• AIM OF THE EXERCISE:
All pictures are to be dropped, and the remaining data set down exactly.
*****
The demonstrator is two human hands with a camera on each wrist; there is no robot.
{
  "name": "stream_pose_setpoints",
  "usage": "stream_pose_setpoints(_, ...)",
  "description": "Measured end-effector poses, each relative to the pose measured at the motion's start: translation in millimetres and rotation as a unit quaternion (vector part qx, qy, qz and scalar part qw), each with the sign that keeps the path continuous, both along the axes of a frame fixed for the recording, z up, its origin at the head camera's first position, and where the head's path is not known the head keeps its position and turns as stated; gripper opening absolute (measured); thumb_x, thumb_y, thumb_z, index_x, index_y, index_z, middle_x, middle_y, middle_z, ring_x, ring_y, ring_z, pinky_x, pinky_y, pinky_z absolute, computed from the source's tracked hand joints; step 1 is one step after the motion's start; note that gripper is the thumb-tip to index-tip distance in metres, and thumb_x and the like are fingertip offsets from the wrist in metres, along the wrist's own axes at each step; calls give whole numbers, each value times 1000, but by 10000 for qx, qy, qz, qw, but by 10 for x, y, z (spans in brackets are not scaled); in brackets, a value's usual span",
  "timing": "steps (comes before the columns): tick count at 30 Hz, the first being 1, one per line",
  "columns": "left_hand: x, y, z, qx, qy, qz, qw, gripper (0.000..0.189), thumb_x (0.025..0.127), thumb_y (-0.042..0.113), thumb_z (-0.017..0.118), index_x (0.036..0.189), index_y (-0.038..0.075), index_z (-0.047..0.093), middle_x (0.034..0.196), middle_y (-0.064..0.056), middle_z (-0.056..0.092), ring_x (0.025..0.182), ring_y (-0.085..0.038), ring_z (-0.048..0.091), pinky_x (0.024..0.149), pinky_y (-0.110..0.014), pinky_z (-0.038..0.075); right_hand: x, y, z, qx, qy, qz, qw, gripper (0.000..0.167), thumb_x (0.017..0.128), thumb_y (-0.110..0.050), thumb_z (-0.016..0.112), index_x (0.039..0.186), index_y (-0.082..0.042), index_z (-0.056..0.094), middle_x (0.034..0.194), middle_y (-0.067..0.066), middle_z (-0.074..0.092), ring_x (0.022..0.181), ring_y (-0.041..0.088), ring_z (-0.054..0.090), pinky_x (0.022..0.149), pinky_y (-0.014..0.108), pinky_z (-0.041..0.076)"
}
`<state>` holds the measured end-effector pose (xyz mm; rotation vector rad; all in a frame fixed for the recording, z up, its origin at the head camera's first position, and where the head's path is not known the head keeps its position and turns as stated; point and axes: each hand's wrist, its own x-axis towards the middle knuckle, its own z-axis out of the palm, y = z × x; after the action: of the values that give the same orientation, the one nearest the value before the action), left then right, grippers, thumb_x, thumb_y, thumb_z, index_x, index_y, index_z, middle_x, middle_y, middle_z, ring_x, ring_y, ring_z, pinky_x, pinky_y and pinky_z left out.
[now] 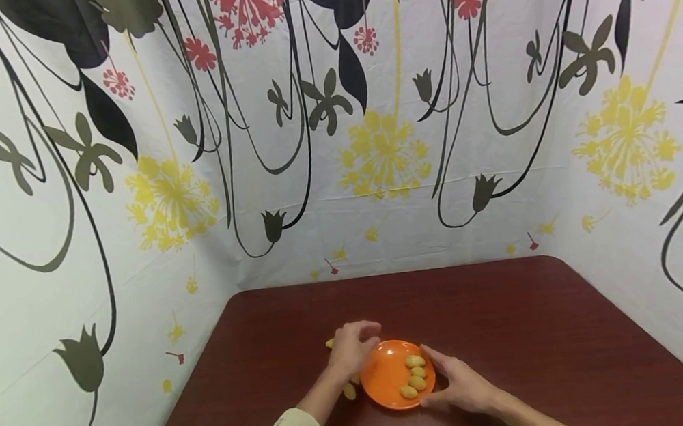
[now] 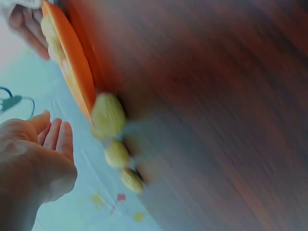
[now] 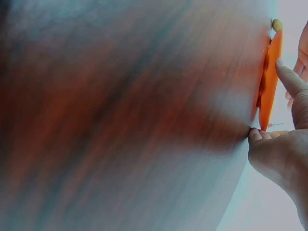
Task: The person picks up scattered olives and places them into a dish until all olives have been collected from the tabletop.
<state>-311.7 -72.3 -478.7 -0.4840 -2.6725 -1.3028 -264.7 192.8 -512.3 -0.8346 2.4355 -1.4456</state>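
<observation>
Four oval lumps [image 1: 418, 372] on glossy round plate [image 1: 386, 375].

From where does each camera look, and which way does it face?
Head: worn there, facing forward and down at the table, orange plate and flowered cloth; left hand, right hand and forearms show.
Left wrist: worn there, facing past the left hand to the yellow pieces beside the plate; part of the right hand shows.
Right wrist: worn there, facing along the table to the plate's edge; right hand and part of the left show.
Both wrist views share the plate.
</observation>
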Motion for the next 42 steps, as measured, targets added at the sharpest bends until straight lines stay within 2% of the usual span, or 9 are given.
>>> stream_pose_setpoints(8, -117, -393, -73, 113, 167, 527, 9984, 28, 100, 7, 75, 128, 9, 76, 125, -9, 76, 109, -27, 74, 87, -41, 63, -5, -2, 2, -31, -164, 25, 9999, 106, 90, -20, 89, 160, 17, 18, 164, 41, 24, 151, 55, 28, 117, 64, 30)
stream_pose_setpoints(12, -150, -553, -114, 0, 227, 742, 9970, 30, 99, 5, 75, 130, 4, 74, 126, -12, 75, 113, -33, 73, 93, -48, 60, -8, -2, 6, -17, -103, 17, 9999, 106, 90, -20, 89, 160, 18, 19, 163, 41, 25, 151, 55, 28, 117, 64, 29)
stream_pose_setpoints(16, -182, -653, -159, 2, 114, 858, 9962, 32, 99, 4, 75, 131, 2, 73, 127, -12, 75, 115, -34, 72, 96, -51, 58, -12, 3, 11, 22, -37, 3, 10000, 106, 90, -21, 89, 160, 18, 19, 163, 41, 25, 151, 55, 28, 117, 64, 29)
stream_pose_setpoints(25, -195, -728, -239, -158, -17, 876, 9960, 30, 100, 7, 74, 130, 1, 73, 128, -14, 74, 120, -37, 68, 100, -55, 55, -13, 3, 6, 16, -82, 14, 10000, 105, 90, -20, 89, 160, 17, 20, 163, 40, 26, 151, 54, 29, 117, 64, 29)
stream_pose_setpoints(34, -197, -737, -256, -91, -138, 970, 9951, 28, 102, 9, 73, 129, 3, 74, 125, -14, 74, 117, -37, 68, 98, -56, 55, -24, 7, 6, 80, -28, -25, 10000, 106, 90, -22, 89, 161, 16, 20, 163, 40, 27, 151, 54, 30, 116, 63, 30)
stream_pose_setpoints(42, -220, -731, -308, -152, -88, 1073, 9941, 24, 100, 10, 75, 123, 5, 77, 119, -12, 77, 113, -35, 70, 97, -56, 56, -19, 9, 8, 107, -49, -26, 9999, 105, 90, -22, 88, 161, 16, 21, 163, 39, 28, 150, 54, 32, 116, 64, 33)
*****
• EXERCISE RESULT:
The demonstrator is two human hands with a camera on each wrist; there is no robot.
{
  "name": "stream_pose_setpoints",
  "usage": "stream_pose_setpoints(_, ...)",
  "description": "Measured end-effector poses, each relative to the pose measured at the motion's start: translation in millimetres and rotation as a unit quaternion (vector part qx, qy, qz and scalar part qw), each with the sign that keeps the path continuous, both along the axes of a frame fixed for the recording, z up, its origin at the head camera's first position, and where the head's path is not known the head keeps its position and turns as stated; gripper opening absolute (measured); thumb_x, thumb_y, thumb_z, index_x, index_y, index_z, middle_x, middle_y, middle_z, ring_x, ring_y, ring_z, pinky_x, pinky_y, pinky_z absolute, computed from the source's tracked hand joints; step 1 is one step after the motion's start; note that gripper is the thumb-tip to index-tip distance in metres, and thumb_x and the like are fingertip offsets from the wrist in metres, along the wrist's own axes at each step; calls give whole numbers, each value times 1000, but by 10000 for qx, qy, qz, qw, but by 10 for x, y, z (spans in brackets are not scaled); in brackets, a value's usual span",
  "timing": "steps (comes before the columns): tick count at 30 Hz, the first being 1, one per line",
  "columns": "left_hand: x, y, z, qx, qy, qz, qw, gripper (0.000..0.189), thumb_x (0.025..0.127), thumb_y (-0.042..0.113), thumb_z (-0.017..0.118), index_x (0.036..0.189), index_y (-0.038..0.075), index_z (-0.047..0.093), middle_x (0.034..0.196), middle_y (-0.064..0.056), middle_z (-0.056..0.092), ring_x (0.025..0.182), ring_y (-0.085..0.038), ring_z (-0.048..0.091), pinky_x (0.024..0.149), pinky_y (-0.110..0.014), pinky_z (-0.038..0.075); right_hand: x, y, z, qx, qy, qz, qw, gripper (0.000..0.167), thumb_x (0.017..0.128), thumb_y (-0.110..0.050), thumb_z (-0.016..0.112), index_x (0.039..0.186), index_y (-0.082..0.042), index_z (-0.056..0.094), middle_x (0.034..0.194), middle_y (-0.067..0.066), middle_z (-0.074..0.092), ring_x (0.022..0.181), ring_y (-0.041..0.088), ring_z (-0.054..0.090), pinky_x (0.022..0.149), pinky_y (-0.014..0.108), pinky_z (-0.041..0.076)"
}
`<state>` holds the measured end-effector pose (xyz mm; rotation vector rad; all in a frame fixed for the recording, z up, its origin at the head camera's first position, and where the head's path is not known the head keeps its position and turns as stated; point and axes: each hand's wrist, its own x-axis towards the middle knuckle, its own z-axis out of the palm, y = z × x; after the action: of the values that give the same orientation, the one nearest the value before the action), left then right, grippers, thumb_x, thumb_y, thumb_z, index_x, index_y, index_z, middle_x, middle_y, middle_z, ring_x, ring_y, ring_z, pinky_x, pinky_y and pinky_z left out.
[now] 
[now] 
[now] 
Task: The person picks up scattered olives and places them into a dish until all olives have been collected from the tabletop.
<state>-311.7 -72.3 -478.7 -0.4840 -2.6725 -1.3028 -264.7 192.8 -512.3 -0.8346 2.4355 -1.4456</state>
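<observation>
Four oval lumps [image 1: 418, 372] on glossy round plate [image 1: 386, 375].

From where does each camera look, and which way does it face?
Head: worn there, facing forward and down at the table, orange plate and flowered cloth; left hand, right hand and forearms show.
Left wrist: worn there, facing past the left hand to the yellow pieces beside the plate; part of the right hand shows.
Right wrist: worn there, facing along the table to the plate's edge; right hand and part of the left show.
Both wrist views share the plate.
</observation>
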Motion for the next 42 steps, as measured, targets added at the sharpest bends until straight lines stay within 2% of the usual span, or 9 are given.
>>> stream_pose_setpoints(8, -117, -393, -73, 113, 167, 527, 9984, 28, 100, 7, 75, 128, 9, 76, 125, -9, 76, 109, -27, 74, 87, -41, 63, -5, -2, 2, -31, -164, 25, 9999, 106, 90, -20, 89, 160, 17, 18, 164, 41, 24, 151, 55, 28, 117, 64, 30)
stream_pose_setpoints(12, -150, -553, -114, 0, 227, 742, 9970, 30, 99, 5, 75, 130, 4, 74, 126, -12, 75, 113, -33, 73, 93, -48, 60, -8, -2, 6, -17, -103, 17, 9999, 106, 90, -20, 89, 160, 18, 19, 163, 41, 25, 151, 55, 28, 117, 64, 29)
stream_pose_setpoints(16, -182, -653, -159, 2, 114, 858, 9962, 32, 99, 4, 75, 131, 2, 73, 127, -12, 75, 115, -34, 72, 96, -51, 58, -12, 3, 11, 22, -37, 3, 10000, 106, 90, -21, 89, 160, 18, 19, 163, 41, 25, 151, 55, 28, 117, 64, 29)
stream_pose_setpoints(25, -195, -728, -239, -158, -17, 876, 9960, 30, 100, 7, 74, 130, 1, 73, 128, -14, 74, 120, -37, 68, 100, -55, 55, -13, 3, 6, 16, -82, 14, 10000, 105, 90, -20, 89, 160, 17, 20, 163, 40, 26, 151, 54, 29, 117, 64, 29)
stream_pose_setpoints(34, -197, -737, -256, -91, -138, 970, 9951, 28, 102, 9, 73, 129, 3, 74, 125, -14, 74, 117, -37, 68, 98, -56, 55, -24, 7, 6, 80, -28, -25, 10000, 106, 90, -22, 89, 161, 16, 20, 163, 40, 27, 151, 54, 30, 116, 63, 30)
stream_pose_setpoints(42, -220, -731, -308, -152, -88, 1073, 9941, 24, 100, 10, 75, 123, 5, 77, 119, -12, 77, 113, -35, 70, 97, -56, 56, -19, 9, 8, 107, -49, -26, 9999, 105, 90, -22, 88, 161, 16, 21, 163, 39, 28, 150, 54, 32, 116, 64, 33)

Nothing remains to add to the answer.